In some variations, an orientation guide may be included to orient the segments so that the segments may correctly assemble into the final implant shape. An orientation guide may comprise a guide member. For example, a guide member may be a flexible member (e.g., a second flexible joining material such as a string, filament, etc., as previously described). The segments may self-orient themselves (e.g., due to interlocking, or guide regions on each segment) when tensioned (e.g., by applying tension to the flexible joining material connecting the segments).

Any appropriate implant may be used, and as will be apparent to one of skill in the art, the final shape and size of the assembly may depend on the shape of the individual implants used. Thus, implants of different sizes may also be used in combination.
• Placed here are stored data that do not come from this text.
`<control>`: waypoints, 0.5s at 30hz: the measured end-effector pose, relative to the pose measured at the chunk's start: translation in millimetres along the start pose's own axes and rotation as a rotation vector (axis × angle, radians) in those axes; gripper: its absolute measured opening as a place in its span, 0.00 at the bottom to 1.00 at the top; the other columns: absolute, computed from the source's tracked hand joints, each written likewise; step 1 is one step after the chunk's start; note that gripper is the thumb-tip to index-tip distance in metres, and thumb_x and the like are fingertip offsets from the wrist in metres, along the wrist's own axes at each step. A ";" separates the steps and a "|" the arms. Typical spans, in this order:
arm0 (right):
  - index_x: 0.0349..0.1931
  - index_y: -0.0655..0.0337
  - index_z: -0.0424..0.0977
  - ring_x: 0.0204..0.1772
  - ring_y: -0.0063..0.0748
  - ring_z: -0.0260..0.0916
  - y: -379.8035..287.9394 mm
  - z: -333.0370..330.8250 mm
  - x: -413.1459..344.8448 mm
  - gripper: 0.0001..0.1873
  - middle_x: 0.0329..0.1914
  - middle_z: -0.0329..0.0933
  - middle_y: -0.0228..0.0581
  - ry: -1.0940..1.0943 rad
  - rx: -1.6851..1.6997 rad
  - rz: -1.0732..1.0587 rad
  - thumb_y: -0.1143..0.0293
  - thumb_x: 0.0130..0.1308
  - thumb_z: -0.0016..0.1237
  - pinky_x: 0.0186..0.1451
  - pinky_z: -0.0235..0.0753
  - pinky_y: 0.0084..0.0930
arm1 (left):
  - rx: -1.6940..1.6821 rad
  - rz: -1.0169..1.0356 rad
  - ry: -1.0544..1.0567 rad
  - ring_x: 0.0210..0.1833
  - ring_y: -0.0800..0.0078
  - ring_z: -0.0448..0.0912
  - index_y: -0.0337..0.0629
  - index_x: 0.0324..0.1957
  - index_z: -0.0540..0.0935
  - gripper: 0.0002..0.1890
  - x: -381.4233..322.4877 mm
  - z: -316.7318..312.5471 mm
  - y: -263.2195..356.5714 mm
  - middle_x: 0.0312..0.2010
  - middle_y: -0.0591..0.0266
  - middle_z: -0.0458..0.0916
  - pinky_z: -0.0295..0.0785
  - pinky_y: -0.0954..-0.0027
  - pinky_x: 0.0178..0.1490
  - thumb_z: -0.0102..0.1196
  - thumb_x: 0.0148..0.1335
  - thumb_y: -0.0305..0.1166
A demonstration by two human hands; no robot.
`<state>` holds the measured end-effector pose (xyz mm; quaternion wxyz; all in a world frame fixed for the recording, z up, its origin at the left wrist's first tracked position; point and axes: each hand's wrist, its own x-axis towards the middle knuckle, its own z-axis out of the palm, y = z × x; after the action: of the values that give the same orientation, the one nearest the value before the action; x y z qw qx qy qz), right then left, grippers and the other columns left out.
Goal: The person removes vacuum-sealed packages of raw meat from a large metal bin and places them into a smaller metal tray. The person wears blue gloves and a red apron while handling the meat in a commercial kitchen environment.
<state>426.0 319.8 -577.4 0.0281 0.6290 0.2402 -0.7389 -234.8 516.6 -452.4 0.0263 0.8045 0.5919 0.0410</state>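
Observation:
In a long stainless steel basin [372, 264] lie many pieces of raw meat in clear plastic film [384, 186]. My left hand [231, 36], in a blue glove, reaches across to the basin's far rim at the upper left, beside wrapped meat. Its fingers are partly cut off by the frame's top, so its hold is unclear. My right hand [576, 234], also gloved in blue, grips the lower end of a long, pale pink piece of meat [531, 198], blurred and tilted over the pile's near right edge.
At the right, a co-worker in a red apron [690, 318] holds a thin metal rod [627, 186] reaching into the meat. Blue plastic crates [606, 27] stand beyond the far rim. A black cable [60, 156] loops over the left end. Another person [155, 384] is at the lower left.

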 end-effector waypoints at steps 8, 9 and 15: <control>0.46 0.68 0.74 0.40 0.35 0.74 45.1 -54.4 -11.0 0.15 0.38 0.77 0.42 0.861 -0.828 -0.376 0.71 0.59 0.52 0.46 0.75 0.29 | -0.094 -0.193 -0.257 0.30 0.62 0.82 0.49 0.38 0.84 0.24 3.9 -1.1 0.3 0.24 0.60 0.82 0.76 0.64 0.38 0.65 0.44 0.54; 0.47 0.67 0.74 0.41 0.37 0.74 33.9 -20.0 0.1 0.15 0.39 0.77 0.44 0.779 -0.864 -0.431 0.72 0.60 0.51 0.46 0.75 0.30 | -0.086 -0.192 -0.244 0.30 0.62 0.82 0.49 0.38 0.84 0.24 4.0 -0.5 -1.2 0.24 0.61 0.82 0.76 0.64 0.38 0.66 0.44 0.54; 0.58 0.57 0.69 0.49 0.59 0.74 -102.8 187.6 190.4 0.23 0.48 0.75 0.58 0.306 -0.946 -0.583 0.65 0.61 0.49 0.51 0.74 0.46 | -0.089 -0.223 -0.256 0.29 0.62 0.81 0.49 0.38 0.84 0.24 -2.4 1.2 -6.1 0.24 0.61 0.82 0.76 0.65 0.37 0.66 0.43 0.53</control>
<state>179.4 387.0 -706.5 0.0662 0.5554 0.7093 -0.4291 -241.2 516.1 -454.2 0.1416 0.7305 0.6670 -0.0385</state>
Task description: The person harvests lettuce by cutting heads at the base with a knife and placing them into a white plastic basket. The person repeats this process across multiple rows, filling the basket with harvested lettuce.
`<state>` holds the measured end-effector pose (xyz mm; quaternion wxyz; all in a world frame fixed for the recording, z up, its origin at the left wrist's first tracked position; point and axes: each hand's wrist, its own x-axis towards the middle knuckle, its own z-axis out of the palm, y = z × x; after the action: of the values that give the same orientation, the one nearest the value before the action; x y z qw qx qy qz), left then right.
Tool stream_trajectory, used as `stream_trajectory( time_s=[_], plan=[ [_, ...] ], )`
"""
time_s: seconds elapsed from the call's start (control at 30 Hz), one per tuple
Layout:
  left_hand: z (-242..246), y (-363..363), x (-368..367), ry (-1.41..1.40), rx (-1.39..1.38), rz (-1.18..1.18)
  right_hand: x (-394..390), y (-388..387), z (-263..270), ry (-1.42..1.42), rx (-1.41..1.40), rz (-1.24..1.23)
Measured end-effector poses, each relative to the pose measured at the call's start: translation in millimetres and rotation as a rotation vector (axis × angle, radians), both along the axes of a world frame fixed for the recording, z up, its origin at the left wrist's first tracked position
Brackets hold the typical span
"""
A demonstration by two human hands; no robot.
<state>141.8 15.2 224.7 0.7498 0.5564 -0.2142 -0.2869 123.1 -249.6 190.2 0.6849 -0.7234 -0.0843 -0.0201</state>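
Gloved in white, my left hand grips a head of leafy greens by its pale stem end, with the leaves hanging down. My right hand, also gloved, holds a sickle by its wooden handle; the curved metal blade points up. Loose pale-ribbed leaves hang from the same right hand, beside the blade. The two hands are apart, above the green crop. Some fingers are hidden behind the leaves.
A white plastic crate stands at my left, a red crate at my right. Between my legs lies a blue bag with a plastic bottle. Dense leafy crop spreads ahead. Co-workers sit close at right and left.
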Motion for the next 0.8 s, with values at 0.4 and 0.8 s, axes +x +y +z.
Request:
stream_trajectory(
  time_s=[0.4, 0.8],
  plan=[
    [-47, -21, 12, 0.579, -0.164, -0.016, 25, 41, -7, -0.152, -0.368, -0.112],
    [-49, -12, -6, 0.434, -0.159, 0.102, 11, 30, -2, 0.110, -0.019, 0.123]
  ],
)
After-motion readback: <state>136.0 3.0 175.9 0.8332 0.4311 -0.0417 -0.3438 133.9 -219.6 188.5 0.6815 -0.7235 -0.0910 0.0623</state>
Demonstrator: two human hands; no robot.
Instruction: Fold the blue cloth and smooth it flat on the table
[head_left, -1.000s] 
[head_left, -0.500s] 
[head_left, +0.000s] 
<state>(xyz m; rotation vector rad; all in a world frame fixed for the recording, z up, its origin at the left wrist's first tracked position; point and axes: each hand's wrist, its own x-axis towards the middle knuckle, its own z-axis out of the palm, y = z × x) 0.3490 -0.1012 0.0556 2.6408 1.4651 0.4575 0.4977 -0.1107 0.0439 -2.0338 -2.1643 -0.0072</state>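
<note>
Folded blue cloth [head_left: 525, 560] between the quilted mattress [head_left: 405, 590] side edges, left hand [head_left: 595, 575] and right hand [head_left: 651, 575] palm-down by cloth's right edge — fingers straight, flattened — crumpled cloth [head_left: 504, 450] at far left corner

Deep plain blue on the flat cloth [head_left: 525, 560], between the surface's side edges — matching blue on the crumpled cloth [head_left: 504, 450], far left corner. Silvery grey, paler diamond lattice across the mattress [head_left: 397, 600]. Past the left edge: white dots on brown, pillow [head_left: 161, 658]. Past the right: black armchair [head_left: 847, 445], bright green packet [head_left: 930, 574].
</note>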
For example, the implants shown in FIGS. 16 to 18 are “60° degree” implants, meaning that two of the faces (in this case the interlocking faces) are angled approximately 60° degrees off of a center axis. Thus, each segment will span 60 degrees of a 360 degree circle when finally assembled into the nuclear replacement implant. Another example may be a “45° degree” implants, and the like. The angle, shape and size of the implants (e.g., inner and outer diameters) may be customized to an individual patient's needs or anatomy. The shape of the assembled nuclear replacement implant may be an appropriate shape, particularly shapes that conform to the nuclear region that was removed. For example, the top view of the shape may be circular, oval, elliptical, or any variety of shapes to conform the device shape to the desired need of optimally transferring load. Similarly the thickness and cross-sectional profile may be any appropriate size and shape. In some variation, the implant (in the deployed form) may have a lordotic curve, meaning that the implant is thicker on the anterior region and thinner on posterior portion (when implanted).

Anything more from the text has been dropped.